__What to produce__
Show all lines from the records below in which the string "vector" is present.

*** Opening Data excerpts ***

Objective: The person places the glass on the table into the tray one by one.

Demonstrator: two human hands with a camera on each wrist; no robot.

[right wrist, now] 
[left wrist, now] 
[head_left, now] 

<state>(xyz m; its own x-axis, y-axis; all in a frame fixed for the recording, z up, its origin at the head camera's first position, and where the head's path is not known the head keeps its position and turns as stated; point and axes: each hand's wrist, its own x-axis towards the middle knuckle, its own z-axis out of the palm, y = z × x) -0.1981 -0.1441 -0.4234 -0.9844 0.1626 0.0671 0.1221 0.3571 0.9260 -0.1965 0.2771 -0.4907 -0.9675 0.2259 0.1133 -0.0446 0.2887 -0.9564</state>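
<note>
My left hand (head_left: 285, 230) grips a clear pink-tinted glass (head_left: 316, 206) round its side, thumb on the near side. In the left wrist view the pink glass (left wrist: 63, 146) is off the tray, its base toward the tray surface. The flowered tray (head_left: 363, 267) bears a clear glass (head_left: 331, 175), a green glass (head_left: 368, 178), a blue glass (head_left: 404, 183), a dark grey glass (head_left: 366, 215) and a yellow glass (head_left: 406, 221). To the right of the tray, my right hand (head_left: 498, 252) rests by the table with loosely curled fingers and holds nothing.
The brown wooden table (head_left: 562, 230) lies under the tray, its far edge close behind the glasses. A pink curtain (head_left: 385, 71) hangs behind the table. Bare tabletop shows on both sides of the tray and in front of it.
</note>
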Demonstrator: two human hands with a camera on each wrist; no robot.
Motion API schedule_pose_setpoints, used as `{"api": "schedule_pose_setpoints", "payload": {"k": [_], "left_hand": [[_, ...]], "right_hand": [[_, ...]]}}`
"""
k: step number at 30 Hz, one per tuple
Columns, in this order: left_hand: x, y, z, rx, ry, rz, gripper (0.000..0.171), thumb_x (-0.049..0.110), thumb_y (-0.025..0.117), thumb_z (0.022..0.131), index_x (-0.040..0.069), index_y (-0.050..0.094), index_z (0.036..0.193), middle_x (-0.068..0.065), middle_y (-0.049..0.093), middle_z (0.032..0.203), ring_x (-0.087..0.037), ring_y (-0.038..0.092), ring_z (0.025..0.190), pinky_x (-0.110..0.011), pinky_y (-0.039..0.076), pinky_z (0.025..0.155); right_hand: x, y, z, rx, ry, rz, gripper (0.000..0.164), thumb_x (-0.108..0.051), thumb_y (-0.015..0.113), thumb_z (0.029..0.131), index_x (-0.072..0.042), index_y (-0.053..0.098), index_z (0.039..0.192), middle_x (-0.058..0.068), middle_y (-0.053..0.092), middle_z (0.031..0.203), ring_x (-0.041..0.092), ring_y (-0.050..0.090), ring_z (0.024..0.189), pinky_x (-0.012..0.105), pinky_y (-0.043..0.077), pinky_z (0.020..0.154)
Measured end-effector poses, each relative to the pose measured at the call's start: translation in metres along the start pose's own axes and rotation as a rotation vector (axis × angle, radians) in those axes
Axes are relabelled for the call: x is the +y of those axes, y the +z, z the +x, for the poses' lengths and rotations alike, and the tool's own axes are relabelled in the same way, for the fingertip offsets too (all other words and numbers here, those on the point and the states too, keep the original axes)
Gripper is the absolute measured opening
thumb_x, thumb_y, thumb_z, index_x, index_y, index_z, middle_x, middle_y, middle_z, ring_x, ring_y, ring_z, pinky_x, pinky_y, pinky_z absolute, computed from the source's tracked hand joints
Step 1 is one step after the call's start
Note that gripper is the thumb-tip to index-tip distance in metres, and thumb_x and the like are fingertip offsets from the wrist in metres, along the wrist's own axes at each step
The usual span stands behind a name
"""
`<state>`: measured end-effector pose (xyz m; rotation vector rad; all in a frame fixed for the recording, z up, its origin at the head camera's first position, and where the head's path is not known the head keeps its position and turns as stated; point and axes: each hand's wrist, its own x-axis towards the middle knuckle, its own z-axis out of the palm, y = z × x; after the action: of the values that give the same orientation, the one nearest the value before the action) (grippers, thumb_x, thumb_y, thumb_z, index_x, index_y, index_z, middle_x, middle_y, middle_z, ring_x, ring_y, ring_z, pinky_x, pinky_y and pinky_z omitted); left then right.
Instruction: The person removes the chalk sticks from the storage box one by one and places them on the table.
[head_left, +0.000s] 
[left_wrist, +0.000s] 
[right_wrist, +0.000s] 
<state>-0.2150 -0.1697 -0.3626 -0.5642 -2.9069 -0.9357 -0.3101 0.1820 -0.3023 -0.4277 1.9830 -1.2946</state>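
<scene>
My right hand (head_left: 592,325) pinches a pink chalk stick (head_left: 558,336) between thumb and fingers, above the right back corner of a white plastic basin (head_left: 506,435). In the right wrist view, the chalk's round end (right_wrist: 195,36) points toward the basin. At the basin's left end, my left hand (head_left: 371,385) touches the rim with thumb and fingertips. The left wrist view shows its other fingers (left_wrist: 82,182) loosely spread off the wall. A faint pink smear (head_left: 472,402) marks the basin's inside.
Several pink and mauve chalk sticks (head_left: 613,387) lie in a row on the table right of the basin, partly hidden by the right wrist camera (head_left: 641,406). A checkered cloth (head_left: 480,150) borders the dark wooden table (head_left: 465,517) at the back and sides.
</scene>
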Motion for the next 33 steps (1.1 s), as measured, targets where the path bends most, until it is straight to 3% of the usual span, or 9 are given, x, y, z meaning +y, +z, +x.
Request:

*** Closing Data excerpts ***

__Task solution__
Measured end-effector poses, each relative to the pose measured at the call's start: translation in metres along the start pose's own axes and rotation as a rotation vector (axis × angle, radians) in those axes
`<state>`: measured end-effector pose (xyz m; rotation vector rad; all in a frame fixed for the recording, z up, its origin at the head camera's first position, and where the head's path is not known the head keeps its position and turns as stated; point and axes: each hand's wrist, its own x-axis towards the middle knuckle, its own z-axis out of the palm, y = z × x; after the action: of the values that give the same orientation, the one nearest the value before the action) (grippers, thumb_x, thumb_y, thumb_z, index_x, index_y, index_z, middle_x, middle_y, middle_z, ring_x, ring_y, ring_z, pinky_x, pinky_y and pinky_z omitted); left then right.

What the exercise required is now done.